◆ EXERCISE DESCRIPTION
Look through the entries. Copy each line that has the word "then".

Items listed in a dataset
= = = = = = =

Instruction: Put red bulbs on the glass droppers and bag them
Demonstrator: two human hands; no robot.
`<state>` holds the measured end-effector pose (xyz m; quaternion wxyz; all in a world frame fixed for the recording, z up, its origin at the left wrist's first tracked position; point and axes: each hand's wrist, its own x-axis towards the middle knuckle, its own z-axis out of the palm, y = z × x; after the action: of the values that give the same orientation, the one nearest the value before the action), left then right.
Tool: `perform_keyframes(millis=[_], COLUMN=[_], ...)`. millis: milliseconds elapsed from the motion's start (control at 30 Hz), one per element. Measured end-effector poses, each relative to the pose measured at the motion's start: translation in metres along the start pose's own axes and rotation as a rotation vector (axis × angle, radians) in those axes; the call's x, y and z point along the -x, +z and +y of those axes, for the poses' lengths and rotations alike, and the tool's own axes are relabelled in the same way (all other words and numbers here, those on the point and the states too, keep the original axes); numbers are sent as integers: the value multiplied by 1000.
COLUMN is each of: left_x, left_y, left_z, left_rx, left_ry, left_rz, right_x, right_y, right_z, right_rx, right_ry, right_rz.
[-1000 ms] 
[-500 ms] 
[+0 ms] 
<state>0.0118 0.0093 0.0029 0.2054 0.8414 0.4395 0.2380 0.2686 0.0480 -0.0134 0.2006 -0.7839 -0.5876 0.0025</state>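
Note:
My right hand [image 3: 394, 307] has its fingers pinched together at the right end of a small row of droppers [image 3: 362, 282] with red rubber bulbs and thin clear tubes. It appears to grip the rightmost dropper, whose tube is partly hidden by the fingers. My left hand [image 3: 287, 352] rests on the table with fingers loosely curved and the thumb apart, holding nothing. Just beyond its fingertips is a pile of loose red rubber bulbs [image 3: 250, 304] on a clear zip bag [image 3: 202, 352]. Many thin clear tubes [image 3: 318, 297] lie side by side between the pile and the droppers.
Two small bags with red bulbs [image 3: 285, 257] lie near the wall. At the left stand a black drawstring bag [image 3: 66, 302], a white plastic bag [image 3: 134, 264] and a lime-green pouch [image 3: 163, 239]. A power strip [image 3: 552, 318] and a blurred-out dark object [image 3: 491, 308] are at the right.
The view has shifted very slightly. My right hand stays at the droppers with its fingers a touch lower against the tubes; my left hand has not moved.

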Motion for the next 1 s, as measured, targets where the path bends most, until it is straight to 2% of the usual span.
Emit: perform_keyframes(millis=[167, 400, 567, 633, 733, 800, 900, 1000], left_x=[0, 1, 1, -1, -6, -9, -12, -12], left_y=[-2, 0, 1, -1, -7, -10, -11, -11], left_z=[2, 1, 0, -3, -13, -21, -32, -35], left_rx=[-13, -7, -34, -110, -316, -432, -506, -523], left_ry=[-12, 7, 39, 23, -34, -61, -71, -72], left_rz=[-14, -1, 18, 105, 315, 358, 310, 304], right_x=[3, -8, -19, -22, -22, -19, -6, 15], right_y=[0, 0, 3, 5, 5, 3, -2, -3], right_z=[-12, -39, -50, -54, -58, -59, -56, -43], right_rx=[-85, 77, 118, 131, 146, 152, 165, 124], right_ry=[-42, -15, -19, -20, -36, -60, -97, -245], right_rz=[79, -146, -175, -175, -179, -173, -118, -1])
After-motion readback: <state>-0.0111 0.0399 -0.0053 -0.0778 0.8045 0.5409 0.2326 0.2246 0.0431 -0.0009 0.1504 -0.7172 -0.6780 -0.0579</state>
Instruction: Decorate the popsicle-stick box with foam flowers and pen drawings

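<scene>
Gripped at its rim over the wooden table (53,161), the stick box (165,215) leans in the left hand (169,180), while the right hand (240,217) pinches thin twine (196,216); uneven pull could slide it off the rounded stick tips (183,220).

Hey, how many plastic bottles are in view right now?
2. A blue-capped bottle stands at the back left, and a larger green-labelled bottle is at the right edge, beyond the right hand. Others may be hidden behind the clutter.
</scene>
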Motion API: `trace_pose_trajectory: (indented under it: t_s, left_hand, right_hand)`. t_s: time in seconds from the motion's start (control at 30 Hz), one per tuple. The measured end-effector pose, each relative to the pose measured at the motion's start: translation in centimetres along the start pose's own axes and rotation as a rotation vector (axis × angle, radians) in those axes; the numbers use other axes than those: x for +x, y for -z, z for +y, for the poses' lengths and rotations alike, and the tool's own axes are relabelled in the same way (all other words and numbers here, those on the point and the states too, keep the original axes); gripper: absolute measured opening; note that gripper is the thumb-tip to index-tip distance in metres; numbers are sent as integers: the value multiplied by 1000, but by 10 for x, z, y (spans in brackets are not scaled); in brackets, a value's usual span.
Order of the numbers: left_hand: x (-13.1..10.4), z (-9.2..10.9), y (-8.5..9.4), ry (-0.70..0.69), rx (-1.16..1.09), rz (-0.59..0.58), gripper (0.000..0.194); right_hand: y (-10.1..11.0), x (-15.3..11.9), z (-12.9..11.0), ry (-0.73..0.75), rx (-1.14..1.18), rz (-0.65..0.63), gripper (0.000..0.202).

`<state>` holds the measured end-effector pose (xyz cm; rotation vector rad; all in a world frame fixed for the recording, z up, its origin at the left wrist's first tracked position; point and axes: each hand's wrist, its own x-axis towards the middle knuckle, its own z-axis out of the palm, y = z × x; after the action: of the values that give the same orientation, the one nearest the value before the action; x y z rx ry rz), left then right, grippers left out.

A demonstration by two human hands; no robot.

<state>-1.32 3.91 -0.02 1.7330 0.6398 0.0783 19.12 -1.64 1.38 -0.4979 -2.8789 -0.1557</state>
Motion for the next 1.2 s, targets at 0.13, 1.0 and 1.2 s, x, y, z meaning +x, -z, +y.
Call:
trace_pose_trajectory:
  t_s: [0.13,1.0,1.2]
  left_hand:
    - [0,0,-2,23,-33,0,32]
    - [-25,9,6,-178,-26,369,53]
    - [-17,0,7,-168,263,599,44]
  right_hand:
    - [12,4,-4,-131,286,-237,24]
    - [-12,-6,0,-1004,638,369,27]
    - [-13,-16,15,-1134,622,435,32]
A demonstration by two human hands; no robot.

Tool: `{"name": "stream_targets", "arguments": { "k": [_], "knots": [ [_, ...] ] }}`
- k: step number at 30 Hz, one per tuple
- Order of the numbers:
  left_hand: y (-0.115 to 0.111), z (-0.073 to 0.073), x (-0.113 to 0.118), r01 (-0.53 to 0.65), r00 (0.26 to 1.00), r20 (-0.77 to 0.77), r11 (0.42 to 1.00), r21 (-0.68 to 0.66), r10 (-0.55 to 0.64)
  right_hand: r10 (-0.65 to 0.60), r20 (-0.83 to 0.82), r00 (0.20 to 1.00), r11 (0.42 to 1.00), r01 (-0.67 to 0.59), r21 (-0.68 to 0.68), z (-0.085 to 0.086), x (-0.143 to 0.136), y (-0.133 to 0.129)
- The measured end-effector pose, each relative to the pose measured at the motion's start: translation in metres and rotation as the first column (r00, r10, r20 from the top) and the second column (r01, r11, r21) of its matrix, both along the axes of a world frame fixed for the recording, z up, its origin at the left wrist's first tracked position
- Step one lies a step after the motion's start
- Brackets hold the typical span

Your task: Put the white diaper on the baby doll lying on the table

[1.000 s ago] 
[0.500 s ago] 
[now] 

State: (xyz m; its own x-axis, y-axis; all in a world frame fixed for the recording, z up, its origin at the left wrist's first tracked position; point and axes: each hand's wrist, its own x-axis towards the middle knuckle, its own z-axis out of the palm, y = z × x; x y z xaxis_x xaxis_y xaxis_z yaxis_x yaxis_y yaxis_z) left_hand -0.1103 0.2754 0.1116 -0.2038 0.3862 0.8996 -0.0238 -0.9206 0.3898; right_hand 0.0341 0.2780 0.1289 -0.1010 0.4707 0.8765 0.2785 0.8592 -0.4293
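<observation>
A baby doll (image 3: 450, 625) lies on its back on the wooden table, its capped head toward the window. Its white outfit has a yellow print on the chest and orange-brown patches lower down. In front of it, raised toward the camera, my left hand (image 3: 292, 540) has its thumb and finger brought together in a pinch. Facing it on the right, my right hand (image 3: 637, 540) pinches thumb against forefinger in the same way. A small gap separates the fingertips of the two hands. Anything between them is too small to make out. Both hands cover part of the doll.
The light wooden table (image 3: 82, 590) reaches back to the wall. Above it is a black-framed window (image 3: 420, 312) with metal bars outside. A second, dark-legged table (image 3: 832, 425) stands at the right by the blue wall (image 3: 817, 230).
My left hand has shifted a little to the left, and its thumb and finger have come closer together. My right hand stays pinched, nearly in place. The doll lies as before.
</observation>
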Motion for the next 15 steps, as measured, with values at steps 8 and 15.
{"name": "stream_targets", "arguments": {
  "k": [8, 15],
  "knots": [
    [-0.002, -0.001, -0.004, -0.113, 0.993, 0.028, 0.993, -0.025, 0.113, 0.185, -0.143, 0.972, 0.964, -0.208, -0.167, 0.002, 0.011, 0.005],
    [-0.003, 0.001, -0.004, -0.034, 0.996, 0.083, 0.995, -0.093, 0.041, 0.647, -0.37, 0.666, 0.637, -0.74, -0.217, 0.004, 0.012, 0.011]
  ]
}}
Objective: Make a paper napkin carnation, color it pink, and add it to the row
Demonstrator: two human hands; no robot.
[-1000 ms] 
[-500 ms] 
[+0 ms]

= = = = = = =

◆ REPLY
`<state>` holds the measured end-effector pose (xyz m; quaternion wxyz; all in a world frame fixed for the recording, z up, its origin at the left wrist's first tracked position; point and axes: each hand's wrist, its own x-axis towards the middle knuckle, its own z-axis out of the palm, y = z × x; after the action: of the values that give the same orientation, the one nearest the value before the action), left then right.
`<state>` holds the measured end-effector pose (xyz cm; rotation vector rad; all in a world frame fixed for the recording, z up, its origin at the left wrist's first tracked position; point and axes: each hand's wrist, its own x-axis towards the middle knuckle, its own z-axis out of the palm, y = z × x; after the action: of the values that give the same orientation, the one nearest the value before the action; x y z rx ry rz), left then right, grippers left out.

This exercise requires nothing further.